◆ **WHAT NEEDS TO BE DONE**:
Using the data that follows, return exactly the lines from the one that contains "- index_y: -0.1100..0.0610" through the one that contains "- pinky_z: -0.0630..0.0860", ends included.

═══

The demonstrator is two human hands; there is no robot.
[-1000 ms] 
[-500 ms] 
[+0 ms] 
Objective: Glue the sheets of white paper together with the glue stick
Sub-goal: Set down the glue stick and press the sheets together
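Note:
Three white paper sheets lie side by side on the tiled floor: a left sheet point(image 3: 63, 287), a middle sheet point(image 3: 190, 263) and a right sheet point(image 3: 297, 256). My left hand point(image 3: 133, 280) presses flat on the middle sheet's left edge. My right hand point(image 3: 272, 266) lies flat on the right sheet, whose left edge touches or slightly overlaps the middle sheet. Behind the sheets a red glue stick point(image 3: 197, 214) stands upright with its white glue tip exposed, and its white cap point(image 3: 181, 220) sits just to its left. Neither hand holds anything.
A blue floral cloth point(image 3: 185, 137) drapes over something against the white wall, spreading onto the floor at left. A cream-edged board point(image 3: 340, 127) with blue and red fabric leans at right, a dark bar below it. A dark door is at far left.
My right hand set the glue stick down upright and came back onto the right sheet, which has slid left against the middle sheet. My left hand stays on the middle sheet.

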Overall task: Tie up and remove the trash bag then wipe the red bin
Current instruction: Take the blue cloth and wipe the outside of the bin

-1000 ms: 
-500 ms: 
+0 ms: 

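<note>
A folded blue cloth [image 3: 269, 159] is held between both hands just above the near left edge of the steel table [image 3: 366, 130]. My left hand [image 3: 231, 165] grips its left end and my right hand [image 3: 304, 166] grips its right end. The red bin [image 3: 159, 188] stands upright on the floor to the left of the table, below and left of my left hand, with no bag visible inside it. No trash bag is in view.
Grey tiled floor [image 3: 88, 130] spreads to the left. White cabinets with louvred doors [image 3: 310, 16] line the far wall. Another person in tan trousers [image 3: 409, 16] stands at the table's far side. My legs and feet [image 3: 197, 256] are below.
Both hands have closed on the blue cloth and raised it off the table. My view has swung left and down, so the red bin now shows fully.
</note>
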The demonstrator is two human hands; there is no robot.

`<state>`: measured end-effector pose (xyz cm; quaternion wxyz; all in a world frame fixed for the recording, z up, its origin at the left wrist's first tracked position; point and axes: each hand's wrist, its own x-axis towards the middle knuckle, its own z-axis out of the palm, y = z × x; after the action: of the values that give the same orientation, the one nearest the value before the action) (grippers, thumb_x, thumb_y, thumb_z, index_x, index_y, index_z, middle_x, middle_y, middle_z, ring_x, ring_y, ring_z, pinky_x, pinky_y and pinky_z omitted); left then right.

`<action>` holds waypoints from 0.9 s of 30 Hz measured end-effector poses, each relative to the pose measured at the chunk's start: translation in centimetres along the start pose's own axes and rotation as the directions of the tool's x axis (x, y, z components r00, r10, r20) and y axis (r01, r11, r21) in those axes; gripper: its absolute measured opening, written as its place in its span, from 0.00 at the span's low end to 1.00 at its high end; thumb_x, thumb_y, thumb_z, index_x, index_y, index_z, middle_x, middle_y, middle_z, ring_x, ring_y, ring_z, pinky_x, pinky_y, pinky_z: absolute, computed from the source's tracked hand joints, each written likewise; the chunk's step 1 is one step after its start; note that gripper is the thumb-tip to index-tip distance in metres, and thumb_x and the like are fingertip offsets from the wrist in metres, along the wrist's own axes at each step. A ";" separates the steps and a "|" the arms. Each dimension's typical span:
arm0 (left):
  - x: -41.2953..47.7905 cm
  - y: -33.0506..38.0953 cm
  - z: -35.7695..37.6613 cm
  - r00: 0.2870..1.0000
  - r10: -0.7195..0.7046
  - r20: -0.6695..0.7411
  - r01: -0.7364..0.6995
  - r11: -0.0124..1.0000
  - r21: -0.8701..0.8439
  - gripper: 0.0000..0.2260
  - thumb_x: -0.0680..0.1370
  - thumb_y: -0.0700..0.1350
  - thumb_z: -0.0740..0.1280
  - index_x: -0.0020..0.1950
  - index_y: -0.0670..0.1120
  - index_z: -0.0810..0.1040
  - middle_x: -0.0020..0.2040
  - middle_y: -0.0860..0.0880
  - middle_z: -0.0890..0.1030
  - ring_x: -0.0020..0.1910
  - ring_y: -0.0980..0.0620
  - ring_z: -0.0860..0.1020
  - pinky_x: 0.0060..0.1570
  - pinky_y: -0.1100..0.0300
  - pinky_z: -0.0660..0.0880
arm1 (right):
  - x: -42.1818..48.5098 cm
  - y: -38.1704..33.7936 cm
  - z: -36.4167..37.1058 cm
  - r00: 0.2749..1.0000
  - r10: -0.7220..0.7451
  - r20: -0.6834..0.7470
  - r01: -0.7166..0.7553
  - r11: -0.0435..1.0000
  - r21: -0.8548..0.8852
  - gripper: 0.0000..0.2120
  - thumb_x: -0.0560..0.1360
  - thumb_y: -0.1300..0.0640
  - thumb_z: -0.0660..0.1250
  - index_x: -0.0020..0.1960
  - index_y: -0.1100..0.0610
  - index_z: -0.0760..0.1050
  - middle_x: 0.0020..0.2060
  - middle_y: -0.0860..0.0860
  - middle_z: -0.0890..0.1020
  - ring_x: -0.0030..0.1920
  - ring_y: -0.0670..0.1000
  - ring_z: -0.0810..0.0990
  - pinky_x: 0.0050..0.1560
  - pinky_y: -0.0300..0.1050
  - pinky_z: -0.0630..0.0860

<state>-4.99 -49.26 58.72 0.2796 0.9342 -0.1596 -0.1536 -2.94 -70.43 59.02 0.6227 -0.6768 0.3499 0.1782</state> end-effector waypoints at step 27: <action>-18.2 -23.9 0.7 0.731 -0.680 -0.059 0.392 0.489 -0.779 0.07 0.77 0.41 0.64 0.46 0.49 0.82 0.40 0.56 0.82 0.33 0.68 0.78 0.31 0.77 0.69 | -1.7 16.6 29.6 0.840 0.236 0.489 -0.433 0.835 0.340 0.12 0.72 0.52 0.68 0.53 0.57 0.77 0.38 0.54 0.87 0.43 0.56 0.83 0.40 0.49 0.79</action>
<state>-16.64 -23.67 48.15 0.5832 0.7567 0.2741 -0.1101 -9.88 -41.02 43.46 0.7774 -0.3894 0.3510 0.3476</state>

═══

◆ **EXERCISE SOLUTION**:
  - index_y: -0.1100..0.0610
  - index_z: -0.0760..0.1050
  - middle_x: 0.0020..0.2060
  - middle_y: -0.0860..0.0860
  - middle_z: -0.0890..0.1020
  - ring_x: -0.0030..0.1920
  - ring_y: -0.0670..0.1000
  - ring_z: -0.0810..0.0990
  - pinky_x: 0.0050..0.1560
  - pinky_y: -0.0300..0.1050
  - pinky_z: -0.0630..0.0860

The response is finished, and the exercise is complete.